▶ PROBLEM TO SOLVE:
Within the listing below, please copy exactly the lines between the line holding "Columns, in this" and the line holding "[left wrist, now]", inclusive.

▶ SUPPLIED DATA:
┌──

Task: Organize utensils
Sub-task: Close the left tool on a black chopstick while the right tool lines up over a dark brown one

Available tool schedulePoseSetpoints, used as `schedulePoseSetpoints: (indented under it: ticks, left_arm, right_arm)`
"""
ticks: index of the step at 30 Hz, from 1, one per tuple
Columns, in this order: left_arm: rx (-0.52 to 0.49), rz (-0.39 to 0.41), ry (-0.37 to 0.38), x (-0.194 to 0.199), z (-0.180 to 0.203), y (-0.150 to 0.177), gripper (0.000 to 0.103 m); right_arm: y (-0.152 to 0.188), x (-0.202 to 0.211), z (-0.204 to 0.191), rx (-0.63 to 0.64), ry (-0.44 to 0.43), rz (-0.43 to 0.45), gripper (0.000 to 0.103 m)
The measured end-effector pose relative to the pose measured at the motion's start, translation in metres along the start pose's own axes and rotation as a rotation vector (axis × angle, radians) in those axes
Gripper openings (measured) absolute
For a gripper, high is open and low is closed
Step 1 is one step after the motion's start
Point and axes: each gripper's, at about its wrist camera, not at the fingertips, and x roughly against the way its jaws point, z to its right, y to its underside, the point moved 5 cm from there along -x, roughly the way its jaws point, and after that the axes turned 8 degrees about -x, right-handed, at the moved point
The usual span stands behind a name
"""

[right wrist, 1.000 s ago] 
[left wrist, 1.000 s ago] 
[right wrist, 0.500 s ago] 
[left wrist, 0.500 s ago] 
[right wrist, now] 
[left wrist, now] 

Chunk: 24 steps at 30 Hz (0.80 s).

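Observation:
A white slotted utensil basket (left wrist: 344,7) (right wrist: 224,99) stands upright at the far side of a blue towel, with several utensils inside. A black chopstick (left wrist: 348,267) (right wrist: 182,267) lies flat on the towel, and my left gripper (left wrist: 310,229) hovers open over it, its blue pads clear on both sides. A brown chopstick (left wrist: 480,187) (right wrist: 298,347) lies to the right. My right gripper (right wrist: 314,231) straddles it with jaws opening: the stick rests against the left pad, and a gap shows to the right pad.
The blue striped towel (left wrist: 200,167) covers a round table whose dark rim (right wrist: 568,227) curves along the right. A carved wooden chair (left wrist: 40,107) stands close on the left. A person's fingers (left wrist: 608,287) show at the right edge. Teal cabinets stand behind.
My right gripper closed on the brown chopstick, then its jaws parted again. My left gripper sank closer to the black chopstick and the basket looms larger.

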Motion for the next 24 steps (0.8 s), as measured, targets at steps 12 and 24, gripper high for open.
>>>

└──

▶ TASK RESPONSE:
Columns, in this order: left_arm: rx (-0.52 to 0.49), rz (-0.39 to 0.41), ry (-0.37 to 0.38), x (-0.194 to 0.199), z (-0.180 to 0.203), y (-0.150 to 0.177), gripper (0.000 to 0.103 m); right_arm: y (-0.152 to 0.188), x (-0.202 to 0.211), z (-0.204 to 0.191), rx (-0.63 to 0.64), ry (-0.44 to 0.43), rz (-0.43 to 0.45), gripper (0.000 to 0.103 m)
The measured end-effector pose relative to the pose measured at the motion's start, translation in metres along the start pose's own axes and rotation as a rotation vector (axis × angle, radians) in those axes
Gripper openings (measured) absolute
For a gripper, high is open and low is closed
Step 1 is one step after the motion's start
Point and axes: each gripper's, at about its wrist camera, not at the fingertips, and x roughly against the way its jaws point, z to its right, y to its underside, the point moved 5 cm from there along -x, roughly the way its jaws point, and after that the axes turned 8 degrees about -x, right-handed, at the moved point
The usual span stands behind a name
"""

[right wrist, 1.000 s ago] 
[left wrist, 1.000 s ago] 
[right wrist, 0.500 s ago] 
[left wrist, 0.500 s ago] 
[right wrist, now] 
[left wrist, now] 

Nothing else remains in this exercise.